Jus Soli is primarily used in the Western Hemisphere and is the primary method for granting citizenship in a little over 30 countries. Many states’ citizenship law encompasses elements of both jus soli and jus sanguinis.

In examining the place for Birthright Citizenship in U.S.policy, there is no definitive right or wrong, especially when other developed countries’ policies are examined. Many European states rely heavily on narrowly defined Jus Sanguinis and still other developed, comparable countries rely on a restricted definition of Jus Soli. There is a strong argument to be made on behalf of both principles.
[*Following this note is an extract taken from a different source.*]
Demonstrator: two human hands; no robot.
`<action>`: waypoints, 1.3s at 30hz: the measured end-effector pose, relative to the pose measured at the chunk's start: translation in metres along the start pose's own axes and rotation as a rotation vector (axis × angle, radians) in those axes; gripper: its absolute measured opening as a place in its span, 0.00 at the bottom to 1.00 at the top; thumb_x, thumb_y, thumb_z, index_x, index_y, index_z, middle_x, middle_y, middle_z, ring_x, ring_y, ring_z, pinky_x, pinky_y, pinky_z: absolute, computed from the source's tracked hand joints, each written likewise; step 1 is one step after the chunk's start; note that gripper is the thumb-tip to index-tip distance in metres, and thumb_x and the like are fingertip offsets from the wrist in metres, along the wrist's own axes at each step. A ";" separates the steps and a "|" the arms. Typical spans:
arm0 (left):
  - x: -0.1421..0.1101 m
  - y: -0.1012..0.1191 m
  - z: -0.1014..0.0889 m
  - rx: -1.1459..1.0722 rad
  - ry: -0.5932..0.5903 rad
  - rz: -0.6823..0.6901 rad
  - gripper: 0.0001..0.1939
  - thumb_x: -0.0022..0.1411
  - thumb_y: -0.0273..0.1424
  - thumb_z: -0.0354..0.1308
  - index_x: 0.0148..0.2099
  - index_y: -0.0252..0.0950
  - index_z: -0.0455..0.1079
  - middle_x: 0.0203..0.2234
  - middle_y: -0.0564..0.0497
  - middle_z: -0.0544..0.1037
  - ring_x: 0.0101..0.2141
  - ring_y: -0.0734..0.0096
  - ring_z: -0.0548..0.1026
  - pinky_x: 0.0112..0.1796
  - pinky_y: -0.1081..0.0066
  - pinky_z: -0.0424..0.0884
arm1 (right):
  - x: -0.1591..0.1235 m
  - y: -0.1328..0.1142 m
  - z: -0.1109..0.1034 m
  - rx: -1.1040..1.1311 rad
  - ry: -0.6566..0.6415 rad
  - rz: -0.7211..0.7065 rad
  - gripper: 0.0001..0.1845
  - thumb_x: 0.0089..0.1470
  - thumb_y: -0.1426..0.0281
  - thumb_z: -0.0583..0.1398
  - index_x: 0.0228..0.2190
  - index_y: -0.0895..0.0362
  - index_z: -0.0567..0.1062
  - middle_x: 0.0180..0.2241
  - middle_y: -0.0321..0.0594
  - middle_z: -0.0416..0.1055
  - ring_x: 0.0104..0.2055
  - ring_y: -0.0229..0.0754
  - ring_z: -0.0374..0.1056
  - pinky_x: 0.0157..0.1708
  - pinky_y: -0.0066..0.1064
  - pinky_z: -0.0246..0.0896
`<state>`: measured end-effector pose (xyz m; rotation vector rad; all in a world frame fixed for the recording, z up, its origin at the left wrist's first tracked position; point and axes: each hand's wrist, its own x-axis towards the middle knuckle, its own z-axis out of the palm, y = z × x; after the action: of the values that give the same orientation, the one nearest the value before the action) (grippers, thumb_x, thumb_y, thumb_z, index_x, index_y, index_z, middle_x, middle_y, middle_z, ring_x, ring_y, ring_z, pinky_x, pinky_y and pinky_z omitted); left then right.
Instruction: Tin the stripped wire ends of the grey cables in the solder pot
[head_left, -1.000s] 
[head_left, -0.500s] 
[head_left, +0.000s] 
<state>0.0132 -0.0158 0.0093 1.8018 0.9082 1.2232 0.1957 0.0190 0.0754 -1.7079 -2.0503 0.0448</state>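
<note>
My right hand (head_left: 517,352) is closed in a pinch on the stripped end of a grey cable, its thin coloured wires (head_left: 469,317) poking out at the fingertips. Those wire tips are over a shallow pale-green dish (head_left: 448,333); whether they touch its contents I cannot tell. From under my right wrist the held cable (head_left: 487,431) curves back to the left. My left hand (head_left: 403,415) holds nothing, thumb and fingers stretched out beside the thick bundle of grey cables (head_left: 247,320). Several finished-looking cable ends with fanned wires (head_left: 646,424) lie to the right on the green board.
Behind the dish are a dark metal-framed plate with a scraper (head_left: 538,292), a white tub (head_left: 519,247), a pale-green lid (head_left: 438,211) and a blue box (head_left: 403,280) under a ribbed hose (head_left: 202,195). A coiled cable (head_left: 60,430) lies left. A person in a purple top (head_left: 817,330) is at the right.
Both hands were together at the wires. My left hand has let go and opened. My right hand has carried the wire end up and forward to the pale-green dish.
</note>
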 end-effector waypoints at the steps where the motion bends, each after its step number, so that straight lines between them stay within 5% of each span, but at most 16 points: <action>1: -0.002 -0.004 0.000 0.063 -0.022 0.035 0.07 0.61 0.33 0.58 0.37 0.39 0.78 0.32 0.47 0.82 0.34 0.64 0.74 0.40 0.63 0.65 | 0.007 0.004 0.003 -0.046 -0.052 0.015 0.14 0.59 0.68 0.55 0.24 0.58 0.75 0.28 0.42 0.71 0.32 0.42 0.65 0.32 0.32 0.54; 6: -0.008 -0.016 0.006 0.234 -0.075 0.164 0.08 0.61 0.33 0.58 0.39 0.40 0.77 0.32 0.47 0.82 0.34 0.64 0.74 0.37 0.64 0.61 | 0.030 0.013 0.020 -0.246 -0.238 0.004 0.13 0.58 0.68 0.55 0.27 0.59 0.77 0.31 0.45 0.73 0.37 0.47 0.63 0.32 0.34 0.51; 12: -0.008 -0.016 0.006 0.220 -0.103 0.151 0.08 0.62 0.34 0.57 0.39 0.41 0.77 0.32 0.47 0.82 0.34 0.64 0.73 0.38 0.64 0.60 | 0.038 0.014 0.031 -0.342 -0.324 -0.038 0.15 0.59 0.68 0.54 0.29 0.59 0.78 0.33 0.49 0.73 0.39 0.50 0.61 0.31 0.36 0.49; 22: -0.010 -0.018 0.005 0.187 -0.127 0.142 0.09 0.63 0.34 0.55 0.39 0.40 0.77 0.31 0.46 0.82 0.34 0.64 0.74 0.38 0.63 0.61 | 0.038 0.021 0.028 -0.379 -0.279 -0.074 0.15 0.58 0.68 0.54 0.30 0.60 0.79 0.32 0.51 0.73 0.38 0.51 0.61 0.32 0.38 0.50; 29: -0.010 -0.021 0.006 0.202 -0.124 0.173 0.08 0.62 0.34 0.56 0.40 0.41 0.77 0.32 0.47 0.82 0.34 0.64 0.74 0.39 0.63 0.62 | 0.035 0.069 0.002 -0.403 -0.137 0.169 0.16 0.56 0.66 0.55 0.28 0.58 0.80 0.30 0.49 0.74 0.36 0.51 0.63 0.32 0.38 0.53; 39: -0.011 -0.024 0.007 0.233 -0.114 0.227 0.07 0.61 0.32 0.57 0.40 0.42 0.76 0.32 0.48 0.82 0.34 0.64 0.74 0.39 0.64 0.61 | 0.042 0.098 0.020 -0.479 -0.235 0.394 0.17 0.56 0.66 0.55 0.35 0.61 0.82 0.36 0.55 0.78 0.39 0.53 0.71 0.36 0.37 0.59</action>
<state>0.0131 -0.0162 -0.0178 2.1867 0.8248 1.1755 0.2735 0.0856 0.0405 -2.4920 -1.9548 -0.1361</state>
In moving forward in the debate over Birthright Citizenship, a few suggestions should be made:

  1. The debate over limited citizenship, naturalization, and immigration controls has sociological, political and economic components. It would be irresponsible to ignore data essential to the decision making process beyond demographic data. The economic cost and benefits of awarding the nearly 250,000 babies born to immigrant parents in 2016, (the last year such data can be accessed).
  2. Birthright Citizenship is not an all-or-nothing policy and should not be treated as such. The adjustment of the policy to have more stringent restrictions could be a meaningful step in meeting the goals of and maintaining the values of the American people. Many comparable, developed countries have restricted policies based on jus soli. Congressman Steve King, representing Iowa’s 4th Congressional District, introduced a Bill in the House in January 2017 that sought to address the issue of Birthright Citizenship, seemingly combining principles of jus sanguinis and jus soli. The amendment would require one parent to have citizenship or be a legal resident alien for the child, born on American soil, to be considered a U.S. citizen. The language of the Bill is subtly exclusionary. All 11 of the Congressmen named on the Bill in its introduction were members of the Republican party (two of the congressmen were defeated in reelection campaigns, one resigned following accusations of sexual harassment).
  3. When changes are proposed to such a fundamental policy, the American people should have an opportunity to engage with the system and voice their support or opposition. Recent polls have indicated 65% of respondents support the continuation of Birthright citizenship, a number that has actually increased since Trump took office. An Executive Order may be the quickest way to shift policy, it is not the most effective, or legal, channel for amending the Constitution. Legal scholars from around the country have stepped forward offering insight into potential outcomes of such an Executive Order.

In conclusion, the debate over Birthright Citizenship speaks to the core principle of who is American and who is not. While the United States has long been a country of immigration, this is not the first time the question over birthright citizenship has emerged and it will most likely not be the last. As Americans grapple with defining who is a citizen and what it means to be American, there is value in the recollection of our core values.

E Pluribus Unum, a statement that served as the motto in the founding of the United States and appears on the official seal not only of the President but on the seal of the Vice President, Congress, and the Supreme Court. E Pluribus Unum serves as the motto of the U.S. and is present in every office charged with the duty of governing the country. What does this Latin phrase mean exactly?

“Out of many, one.”

The union of varying peoples is as integral to and symbolic of the American identity as the bald eagle.  

The best outcome of the debate is the involvement of the elected officials comprising our legislature and their careful consideration of the extensive body of research on migration, citizenship, and legal precedent that exists around this issue.

The question of belonging and membership in the American system will go unanswered until then.